SUPPLIED DATA
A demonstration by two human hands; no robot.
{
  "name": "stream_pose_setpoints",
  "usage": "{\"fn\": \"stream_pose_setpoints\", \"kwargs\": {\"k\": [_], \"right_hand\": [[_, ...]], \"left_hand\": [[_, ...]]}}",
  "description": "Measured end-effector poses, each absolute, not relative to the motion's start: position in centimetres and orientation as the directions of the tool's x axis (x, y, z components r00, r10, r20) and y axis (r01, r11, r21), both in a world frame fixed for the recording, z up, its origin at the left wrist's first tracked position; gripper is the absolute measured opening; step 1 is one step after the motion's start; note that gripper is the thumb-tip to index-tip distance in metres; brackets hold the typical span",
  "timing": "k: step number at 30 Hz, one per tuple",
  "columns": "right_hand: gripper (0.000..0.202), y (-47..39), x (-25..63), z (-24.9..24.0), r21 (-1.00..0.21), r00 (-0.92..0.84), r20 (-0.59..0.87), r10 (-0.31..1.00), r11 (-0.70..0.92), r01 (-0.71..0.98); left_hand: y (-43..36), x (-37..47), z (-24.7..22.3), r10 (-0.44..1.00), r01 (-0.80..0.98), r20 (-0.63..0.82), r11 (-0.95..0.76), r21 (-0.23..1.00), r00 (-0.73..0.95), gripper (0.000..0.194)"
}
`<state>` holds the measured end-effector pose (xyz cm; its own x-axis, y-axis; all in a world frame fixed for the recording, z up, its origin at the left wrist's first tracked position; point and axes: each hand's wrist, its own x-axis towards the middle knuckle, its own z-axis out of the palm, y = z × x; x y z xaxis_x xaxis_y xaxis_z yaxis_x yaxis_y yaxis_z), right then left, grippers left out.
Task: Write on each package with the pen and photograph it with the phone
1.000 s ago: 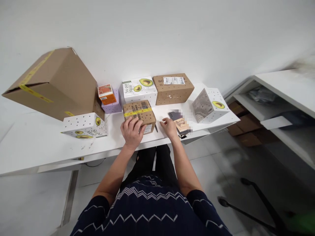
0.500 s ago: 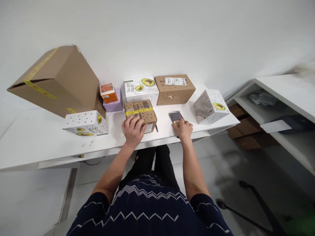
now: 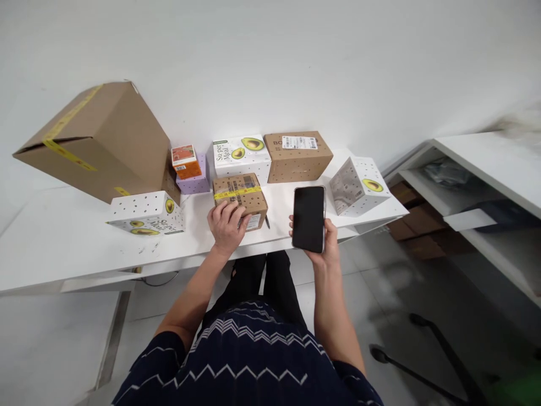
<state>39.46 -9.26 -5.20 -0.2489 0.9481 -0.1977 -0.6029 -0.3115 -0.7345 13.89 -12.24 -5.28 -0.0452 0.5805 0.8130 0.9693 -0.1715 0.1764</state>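
Observation:
My right hand [image 3: 325,242] holds a smartphone [image 3: 309,220] upright over the table's front edge. Its dark screen faces me, and the fingers wrap round both sides of the clear case. My left hand [image 3: 227,226] grips the near side of a small brown cardboard box [image 3: 243,194], with bent fingers over the top edge and the thumb against the front. Yellow tape runs across this box and a white label shows on its front. Just right of the box lies a dark pen [image 3: 267,221].
A large carton [image 3: 122,141] stands at left. An avocado-print box [image 3: 146,214] lies before it, near an orange box [image 3: 186,162] on a purple box [image 3: 195,184]. Behind are a white box [image 3: 242,155] and a brown box [image 3: 298,158]. Another avocado-print box [image 3: 359,186] stands right, before a shelf unit [image 3: 486,146].
My right hand has lifted the smartphone off the table and turned it so its screen faces me. My left hand has stayed on the small cardboard box.

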Motion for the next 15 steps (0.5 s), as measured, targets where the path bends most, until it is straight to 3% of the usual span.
{"fn": "stream_pose_setpoints", "kwargs": {"k": [2, 5, 12, 15], "right_hand": [[0.062, -11.1, 37.9, -3.8, -0.595, -0.406, -0.145, 0.902, -0.407, -0.693], [0.06, -13.7, 35.2, -2.3, -0.474, -0.589, -0.128, 0.798, -0.571, -0.67], [0.059, -15.8, 30.5, -0.1, -0.346, -0.779, -0.14, 0.612, -0.767, -0.54], [0.058, -15.4, 29.7, 0.6, -0.311, -0.816, -0.112, 0.567, -0.8, -0.514]], "left_hand": [[-12.3, 13.9, -5.3, 0.592, 0.969, 0.804, -0.165, 0.186, -0.054, 0.024], [-12.3, 14.0, -5.2, 0.593, 0.966, 0.803, -0.168, 0.195, -0.059, 0.023], [-12.7, 13.8, -5.6, 0.605, 0.965, 0.793, -0.159, 0.21, -0.073, 0.031], [-12.6, 13.4, -6.4, 0.648, 0.931, 0.758, -0.222, 0.291, -0.082, 0.032]]}}
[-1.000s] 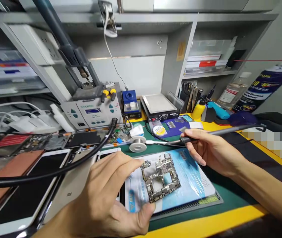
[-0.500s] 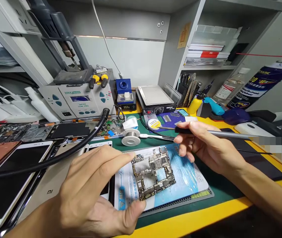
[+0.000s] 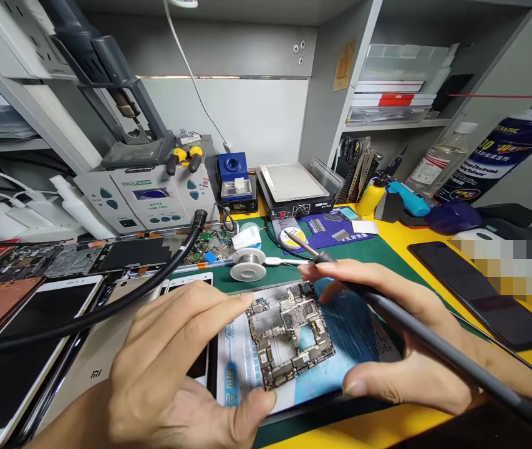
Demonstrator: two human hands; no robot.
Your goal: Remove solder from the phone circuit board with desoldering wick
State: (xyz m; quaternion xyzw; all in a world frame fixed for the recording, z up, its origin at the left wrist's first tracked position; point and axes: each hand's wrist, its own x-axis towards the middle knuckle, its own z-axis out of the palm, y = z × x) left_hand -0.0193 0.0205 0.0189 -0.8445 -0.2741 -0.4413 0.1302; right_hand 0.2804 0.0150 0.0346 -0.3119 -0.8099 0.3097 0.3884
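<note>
A phone logic board (image 3: 298,315) with open cut-outs is tilted above a blue-and-white printed sheet (image 3: 315,388). My left hand (image 3: 167,368) grips it by the left edge, fingers at the top corner and thumb at the bottom corner. In my right hand (image 3: 425,380) lies a grey soldering iron (image 3: 438,343), its metal tip pointing up and left, away from the board. The right fingertips are by the board's upper right corner, partly hidden behind it, and I cannot tell if they touch. The right thumb is spread apart, near the lower right.
A solder wire spool (image 3: 247,265) stands behind the board. At the back are a hot air station (image 3: 153,193), an iron stand (image 3: 232,167) and a heating plate (image 3: 298,181). A black hose (image 3: 167,271) arches over several phones at left; a dark phone (image 3: 485,293) lies right.
My right hand has come down and left to the board's right side. The iron has swung in it, its shaft now slanting from upper left to lower right. The left hand keeps its grip.
</note>
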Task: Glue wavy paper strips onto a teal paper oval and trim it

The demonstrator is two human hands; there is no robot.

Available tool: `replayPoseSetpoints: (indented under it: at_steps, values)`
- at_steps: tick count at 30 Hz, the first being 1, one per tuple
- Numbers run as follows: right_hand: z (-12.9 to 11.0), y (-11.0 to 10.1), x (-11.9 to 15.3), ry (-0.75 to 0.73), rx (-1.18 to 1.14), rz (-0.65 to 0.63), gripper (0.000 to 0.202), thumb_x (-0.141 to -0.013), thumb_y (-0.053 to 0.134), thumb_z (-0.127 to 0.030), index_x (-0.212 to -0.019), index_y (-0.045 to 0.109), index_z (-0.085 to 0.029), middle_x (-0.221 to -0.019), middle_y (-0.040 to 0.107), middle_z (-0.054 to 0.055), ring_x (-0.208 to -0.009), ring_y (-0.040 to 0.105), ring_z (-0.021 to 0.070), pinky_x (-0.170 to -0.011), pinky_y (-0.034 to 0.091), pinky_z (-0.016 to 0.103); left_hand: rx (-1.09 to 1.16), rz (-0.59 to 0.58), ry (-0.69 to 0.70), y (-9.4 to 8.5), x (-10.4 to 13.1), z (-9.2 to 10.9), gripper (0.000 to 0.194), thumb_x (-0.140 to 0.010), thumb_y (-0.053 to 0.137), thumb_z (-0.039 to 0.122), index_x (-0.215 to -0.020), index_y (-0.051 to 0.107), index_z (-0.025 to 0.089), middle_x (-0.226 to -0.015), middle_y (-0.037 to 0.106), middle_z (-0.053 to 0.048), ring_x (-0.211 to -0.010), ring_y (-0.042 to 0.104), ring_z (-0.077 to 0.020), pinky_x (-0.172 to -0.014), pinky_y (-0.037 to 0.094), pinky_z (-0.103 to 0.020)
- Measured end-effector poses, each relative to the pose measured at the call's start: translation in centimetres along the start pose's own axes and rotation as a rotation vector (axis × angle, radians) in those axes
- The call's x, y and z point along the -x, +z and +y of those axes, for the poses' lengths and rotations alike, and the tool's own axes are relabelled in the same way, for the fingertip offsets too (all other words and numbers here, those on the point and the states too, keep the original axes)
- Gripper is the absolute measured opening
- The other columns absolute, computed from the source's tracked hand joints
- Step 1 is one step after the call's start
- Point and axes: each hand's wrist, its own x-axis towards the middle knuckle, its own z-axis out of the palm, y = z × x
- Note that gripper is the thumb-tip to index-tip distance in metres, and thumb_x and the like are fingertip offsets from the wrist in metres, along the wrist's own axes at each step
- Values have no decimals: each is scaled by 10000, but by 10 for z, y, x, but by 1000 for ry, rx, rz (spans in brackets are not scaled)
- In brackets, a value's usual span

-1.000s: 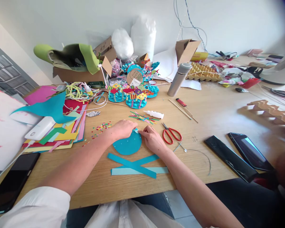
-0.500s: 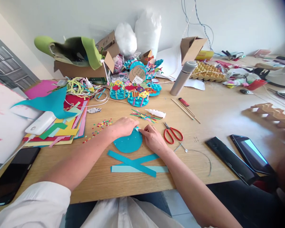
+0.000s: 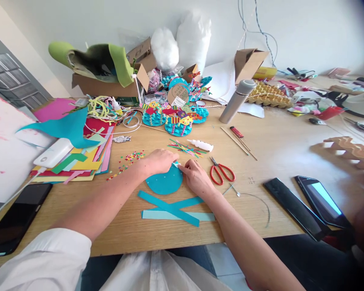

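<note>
A blue paper disc [image 3: 164, 182] with small pale dots lies on the wooden table. At its upper edge my left hand [image 3: 162, 160] has its fingers closed at a small white piece [image 3: 176, 165]. My right hand [image 3: 194, 173] touches the same piece from the right, its fingers bent together. Whether either hand grips the white piece or the disc edge is too small to tell. Blue and pale paper strips [image 3: 170, 209] lie crossed below the disc. Red-handled scissors [image 3: 222, 171] rest right of my right hand, and a white glue bottle [image 3: 202, 145] lies beyond it.
Colourful thin strips [image 3: 186, 148] and confetti [image 3: 129, 161] lie beyond my hands. Further back are decorated blue crafts [image 3: 178, 126] and a grey flask [image 3: 237, 101]. Coloured papers [image 3: 91, 161] and a phone [image 3: 16, 216] are left; dark devices [image 3: 295, 208] lie right.
The camera view has shifted slightly, so the background sits a little further right. Both hands stay at the disc's upper edge, with almost no visible movement.
</note>
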Motion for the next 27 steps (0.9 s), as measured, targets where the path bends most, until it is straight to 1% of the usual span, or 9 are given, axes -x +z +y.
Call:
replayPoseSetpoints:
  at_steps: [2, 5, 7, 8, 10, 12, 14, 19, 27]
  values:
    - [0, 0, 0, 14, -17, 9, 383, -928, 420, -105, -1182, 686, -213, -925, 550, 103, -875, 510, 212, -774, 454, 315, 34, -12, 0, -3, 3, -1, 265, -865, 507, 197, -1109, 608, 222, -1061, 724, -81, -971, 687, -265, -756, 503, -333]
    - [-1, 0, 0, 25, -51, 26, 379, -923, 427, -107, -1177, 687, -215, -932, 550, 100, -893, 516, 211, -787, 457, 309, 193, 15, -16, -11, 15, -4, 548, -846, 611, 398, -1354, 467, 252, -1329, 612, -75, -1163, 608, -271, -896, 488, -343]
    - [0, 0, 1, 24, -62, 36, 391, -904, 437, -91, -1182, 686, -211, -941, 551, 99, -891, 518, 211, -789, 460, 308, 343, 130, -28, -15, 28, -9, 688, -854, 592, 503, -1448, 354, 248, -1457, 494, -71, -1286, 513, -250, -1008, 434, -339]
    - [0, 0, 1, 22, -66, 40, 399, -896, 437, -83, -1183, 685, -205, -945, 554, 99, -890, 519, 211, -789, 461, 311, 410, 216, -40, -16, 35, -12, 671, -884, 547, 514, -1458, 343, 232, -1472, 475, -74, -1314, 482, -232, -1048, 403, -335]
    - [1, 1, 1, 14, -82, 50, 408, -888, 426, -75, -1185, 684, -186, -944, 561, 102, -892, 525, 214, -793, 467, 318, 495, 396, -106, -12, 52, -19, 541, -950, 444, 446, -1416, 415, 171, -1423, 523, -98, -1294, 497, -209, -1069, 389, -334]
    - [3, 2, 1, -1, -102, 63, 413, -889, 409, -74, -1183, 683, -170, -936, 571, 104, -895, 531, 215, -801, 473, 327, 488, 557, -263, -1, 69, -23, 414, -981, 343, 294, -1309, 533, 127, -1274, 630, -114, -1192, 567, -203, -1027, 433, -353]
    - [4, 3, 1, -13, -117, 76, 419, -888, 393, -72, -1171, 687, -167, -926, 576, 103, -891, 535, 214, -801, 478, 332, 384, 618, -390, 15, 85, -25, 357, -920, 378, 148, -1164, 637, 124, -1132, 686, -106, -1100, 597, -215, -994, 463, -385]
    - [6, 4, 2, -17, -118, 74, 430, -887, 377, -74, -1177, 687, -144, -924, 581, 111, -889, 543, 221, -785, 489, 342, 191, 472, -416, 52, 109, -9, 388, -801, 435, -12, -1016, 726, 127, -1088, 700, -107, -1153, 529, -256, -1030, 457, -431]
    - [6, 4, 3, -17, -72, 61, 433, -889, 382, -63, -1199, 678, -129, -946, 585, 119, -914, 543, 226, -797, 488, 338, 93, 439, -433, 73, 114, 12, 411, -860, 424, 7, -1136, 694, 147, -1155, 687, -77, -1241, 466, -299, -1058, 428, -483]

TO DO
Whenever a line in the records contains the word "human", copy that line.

ANSWER AREA
A demonstration by two human hands; no robot.
Demonstrator: two human hands; no robot.
The demonstrator is two human hands; there is no robot.

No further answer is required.